Task. The output must be the line with "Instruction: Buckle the" and every following line to the end of the material, exactly as they appear, and nothing else.

Recorded data.

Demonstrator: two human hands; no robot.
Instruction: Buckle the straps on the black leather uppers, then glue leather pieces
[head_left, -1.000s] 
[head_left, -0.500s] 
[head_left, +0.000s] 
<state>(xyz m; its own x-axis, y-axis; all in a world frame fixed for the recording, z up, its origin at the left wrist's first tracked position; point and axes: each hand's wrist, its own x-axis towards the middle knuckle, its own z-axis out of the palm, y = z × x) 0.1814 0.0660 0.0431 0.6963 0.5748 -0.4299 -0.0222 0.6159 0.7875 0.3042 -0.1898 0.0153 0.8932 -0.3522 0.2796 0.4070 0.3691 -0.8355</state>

Your solution.
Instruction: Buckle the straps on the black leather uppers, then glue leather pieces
[head_left, -1.000s] 
[head_left, -0.500s] 
[head_left, +0.000s] 
<state>(xyz m; its own x-axis, y-axis; all in a world frame fixed for the recording, z up, its origin at the left wrist's first tracked position; point and axes: each hand's wrist, its own x-axis towards the middle knuckle, its own z-axis out of the palm, y = z × x) 0.1814 0.0660 0.0431 0.6963 0.5748 -0.4299 -0.0222 0.6159 0.7875 0.3042 -0.1898 0.0153 0.8932 -0.3522 0.2796 0.4070 0.3691 -0.8355</state>

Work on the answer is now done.